Your instructions:
Find "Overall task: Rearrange" and "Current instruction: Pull" in the records below. Copy the lines holding them and every line between, exactly, and no others.

Data for processing:

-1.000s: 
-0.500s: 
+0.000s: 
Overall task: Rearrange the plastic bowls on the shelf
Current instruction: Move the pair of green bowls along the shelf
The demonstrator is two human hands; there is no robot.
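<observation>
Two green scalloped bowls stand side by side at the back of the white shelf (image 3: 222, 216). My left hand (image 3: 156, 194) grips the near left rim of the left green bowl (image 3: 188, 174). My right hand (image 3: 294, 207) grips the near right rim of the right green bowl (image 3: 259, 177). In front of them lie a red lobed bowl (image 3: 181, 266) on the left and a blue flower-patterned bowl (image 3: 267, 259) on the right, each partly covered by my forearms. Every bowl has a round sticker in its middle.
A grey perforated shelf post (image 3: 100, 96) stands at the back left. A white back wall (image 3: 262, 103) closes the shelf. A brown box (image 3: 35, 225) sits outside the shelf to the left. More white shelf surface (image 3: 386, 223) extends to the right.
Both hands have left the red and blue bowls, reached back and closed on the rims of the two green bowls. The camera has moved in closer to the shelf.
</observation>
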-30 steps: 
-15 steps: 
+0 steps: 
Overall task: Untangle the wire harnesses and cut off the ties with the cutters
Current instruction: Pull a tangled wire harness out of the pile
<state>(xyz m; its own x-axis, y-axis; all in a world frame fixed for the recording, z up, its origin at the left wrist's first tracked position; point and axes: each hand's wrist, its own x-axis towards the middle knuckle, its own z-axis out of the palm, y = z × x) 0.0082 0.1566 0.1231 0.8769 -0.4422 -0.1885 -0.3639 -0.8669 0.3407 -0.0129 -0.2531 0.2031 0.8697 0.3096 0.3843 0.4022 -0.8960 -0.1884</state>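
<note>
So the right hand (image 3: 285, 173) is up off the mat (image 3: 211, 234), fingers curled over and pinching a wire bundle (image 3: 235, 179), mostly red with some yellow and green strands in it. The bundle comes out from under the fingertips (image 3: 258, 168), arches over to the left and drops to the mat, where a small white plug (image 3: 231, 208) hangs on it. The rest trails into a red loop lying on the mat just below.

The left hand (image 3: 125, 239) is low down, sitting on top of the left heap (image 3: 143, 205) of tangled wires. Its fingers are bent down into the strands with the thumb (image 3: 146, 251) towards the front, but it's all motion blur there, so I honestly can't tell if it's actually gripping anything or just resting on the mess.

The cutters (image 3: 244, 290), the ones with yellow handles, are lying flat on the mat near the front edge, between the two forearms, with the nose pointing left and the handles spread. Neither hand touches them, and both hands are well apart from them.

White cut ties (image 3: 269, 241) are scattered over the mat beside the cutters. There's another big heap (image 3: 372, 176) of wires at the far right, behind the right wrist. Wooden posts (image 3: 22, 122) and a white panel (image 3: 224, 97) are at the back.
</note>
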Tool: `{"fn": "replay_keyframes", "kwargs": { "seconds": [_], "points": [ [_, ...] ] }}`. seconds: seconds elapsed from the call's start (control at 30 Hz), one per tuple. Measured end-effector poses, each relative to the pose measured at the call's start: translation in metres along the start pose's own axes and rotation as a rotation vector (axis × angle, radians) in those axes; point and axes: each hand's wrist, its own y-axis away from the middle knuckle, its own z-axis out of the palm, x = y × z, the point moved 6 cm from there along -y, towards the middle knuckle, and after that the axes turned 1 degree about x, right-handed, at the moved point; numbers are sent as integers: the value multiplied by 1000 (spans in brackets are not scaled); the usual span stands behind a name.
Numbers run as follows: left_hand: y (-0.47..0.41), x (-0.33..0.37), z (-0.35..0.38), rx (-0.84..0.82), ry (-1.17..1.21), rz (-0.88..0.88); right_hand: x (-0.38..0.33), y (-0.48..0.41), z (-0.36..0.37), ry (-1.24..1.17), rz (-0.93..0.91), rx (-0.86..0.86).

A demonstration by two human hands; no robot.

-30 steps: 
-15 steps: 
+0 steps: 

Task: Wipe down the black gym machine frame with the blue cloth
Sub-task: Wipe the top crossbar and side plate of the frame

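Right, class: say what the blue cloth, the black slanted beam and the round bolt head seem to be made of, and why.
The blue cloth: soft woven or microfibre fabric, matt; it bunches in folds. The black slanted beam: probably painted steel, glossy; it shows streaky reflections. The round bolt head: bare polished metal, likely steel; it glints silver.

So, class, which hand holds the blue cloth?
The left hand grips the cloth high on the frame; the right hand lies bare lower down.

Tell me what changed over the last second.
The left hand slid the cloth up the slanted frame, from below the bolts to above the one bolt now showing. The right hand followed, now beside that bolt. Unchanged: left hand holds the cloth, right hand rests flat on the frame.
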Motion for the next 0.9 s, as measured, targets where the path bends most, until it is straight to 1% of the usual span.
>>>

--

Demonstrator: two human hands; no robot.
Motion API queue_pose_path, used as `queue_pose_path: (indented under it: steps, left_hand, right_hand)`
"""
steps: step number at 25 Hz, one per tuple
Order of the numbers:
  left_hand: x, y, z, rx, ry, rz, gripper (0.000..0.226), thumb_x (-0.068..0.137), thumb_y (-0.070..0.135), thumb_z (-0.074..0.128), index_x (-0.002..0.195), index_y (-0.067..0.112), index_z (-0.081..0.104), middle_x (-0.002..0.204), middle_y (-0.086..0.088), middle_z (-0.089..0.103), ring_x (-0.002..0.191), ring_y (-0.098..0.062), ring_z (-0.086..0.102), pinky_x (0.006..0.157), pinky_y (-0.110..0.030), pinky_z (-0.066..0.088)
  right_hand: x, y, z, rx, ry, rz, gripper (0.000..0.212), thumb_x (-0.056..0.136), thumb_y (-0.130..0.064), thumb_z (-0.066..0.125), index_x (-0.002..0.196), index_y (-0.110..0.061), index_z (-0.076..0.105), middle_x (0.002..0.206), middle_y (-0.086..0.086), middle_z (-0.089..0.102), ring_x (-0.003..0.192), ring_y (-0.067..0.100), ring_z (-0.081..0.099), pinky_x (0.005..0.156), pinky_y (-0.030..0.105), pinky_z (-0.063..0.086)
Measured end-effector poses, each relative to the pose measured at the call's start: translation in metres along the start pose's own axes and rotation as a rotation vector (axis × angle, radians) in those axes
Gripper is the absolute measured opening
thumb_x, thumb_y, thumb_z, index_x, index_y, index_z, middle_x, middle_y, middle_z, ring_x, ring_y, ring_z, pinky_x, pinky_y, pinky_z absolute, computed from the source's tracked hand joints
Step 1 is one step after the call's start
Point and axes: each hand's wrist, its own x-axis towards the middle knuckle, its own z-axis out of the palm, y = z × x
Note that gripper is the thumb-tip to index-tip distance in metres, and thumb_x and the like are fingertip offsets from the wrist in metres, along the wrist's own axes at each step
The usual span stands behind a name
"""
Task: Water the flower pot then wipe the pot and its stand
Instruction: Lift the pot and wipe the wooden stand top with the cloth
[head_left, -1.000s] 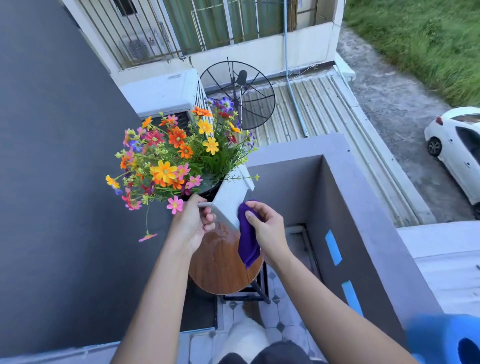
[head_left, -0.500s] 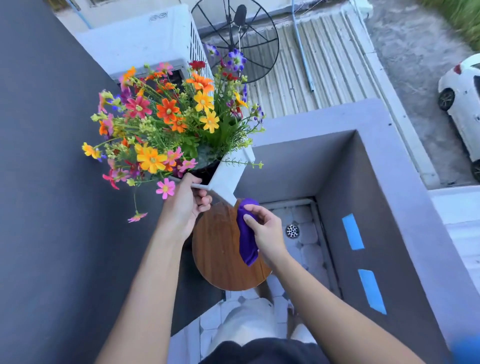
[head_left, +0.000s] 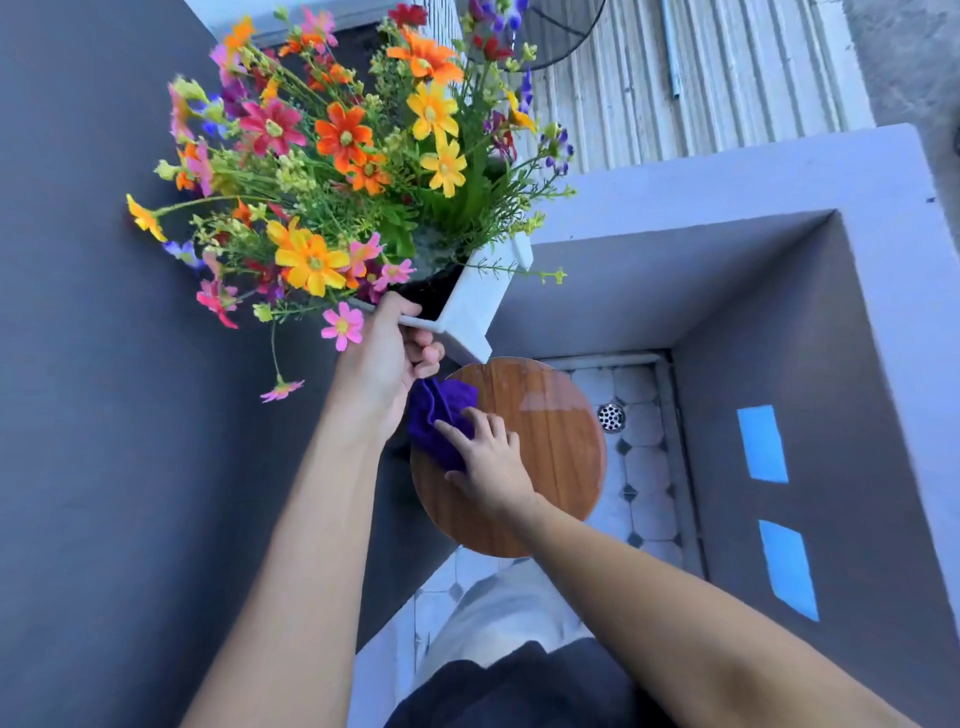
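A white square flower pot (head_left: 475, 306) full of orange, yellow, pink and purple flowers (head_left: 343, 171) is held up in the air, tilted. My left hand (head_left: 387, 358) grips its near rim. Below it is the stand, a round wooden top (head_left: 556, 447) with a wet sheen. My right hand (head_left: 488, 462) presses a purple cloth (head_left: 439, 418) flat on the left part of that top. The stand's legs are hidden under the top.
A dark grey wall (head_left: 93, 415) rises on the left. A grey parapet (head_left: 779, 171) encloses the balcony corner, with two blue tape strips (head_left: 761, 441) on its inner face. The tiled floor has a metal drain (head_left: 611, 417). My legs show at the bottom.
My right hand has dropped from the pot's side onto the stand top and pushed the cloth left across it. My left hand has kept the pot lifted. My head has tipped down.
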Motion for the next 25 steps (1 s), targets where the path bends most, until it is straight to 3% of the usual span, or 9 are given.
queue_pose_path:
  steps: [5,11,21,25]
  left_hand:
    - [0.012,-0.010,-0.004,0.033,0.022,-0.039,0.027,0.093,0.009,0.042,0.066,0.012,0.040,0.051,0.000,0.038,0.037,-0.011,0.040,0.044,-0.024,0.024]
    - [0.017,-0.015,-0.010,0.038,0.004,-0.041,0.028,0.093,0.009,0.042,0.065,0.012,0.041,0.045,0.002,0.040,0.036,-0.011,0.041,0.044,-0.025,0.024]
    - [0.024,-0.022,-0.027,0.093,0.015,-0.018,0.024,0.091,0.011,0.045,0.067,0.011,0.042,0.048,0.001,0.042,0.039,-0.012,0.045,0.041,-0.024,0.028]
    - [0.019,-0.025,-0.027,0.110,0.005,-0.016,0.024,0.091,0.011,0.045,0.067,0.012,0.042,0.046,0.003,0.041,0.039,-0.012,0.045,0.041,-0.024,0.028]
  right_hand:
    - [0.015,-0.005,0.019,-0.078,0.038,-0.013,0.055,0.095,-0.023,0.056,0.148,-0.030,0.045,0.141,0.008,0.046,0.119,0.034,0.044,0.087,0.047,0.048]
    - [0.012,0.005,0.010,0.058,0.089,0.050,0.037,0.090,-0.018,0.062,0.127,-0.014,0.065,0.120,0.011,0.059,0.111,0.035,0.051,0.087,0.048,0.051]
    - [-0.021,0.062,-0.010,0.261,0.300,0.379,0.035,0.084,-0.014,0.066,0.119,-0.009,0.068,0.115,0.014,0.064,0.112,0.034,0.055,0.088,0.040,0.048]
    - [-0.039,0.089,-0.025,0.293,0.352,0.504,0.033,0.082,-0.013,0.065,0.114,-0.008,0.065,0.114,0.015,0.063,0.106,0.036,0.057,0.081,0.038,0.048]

Result:
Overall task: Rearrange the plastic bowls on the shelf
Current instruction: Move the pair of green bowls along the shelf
The demonstrator is two human hands; there is no robot.
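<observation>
Two green scalloped bowls stand side by side at the back of the white shelf (image 3: 222, 216). My left hand (image 3: 156, 194) grips the near left rim of the left green bowl (image 3: 188, 174). My right hand (image 3: 294, 207) grips the near right rim of the right green bowl (image 3: 259, 177). In front of them lie a red lobed bowl (image 3: 181, 266) on the left and a blue flower-patterned bowl (image 3: 267, 259) on the right, each partly covered by my forearms. Every bowl has a round sticker in its middle.
A grey perforated shelf post (image 3: 100, 96) stands at the back left. A white back wall (image 3: 262, 103) closes the shelf. A brown box (image 3: 35, 225) sits outside the shelf to the left. More white shelf surface (image 3: 386, 223) extends to the right.
Both hands have left the red and blue bowls, reached back and closed on the rims of the two green bowls. The camera has moved in closer to the shelf.
</observation>
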-30 steps: 
-15 steps: 
+0 steps: 
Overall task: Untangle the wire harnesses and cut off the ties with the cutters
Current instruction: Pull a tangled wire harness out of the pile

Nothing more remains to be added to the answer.